» DATA BLOCK
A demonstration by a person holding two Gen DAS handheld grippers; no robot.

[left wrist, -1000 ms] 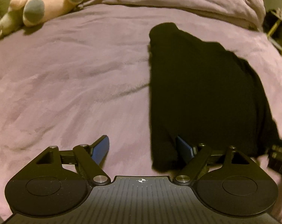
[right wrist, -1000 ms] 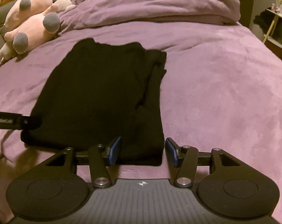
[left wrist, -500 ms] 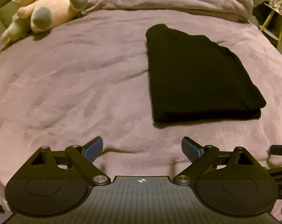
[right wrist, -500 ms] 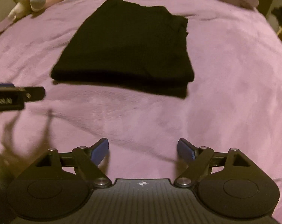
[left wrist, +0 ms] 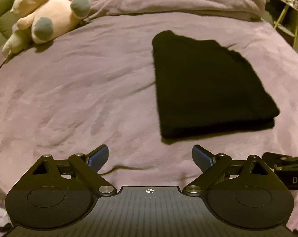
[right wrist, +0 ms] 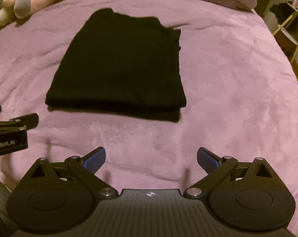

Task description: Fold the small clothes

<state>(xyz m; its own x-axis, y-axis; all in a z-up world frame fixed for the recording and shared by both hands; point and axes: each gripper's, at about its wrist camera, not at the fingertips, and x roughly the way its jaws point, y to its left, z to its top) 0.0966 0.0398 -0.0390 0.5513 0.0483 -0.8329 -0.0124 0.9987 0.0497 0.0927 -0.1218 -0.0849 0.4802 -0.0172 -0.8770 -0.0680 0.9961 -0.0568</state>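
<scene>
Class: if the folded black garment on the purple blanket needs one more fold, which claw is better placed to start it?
Probably the right claw: the folded black garment lies almost straight ahead of it. For the left claw, it sits off to the right. Both are open and clear of the purple blanket.

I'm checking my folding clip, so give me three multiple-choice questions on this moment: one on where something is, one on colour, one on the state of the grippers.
1. Where does the plush toy lie from the folded garment?
A. far left
B. on top
C. near right

2. The garment's colour?
A. white
B. black
C. red

3. The left hand-held gripper and right hand-held gripper are:
A. both shut on cloth
B. one open
C. both open, empty

Answers: A, it sits in the bed's far left corner; B, dark on the purple blanket; C, the blue pads stand wide apart, clear of the cloth.
</scene>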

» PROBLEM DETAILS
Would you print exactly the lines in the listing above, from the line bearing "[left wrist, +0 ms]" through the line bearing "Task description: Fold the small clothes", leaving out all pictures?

» ANSWER BOX
[left wrist, +0 ms] 
[right wrist, +0 ms] 

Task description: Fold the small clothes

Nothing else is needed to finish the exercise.